EXERCISE →
Pictures aside, please retype the whole listing word for word.

= = = = =

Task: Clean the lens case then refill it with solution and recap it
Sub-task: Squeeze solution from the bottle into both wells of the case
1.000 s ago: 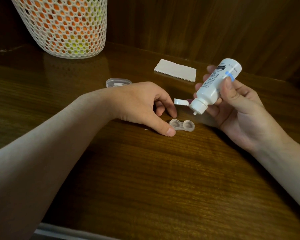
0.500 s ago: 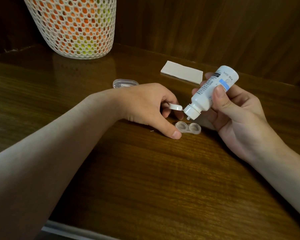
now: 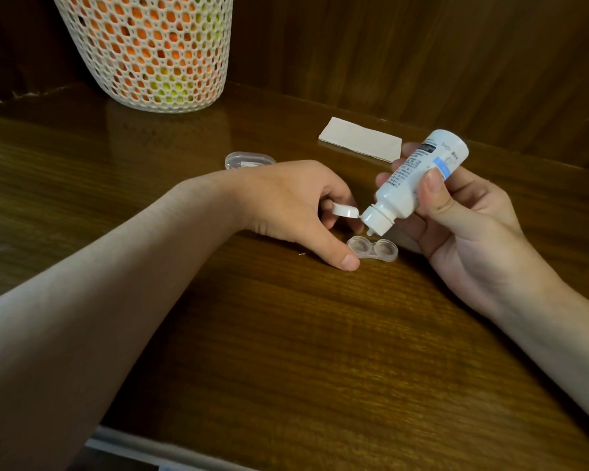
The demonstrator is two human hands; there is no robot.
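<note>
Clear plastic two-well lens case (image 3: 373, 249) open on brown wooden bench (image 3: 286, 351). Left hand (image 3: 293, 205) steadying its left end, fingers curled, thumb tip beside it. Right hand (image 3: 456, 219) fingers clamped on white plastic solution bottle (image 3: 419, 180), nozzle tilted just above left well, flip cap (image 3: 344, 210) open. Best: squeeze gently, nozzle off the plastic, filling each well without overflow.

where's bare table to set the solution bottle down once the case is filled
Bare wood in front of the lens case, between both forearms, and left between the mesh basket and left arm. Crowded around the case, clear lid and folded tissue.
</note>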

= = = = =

REPLY →
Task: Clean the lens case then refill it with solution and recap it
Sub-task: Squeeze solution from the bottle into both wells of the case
1.000 s ago: 
0.500 s ago: 
now: 
The demonstrator is two human hands; there is no robot.
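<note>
Clear plastic two-well lens case (image 3: 373, 249) open on brown wooden bench (image 3: 286, 351). Left hand (image 3: 293, 205) steadying its left end, fingers curled, thumb tip beside it. Right hand (image 3: 456, 219) fingers clamped on white plastic solution bottle (image 3: 419, 180), nozzle tilted just above left well, flip cap (image 3: 344, 210) open. Best: squeeze gently, nozzle off the plastic, filling each well without overflow.

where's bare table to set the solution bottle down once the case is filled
Bare wood in front of the lens case, between both forearms, and left between the mesh basket and left arm. Crowded around the case, clear lid and folded tissue.
</note>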

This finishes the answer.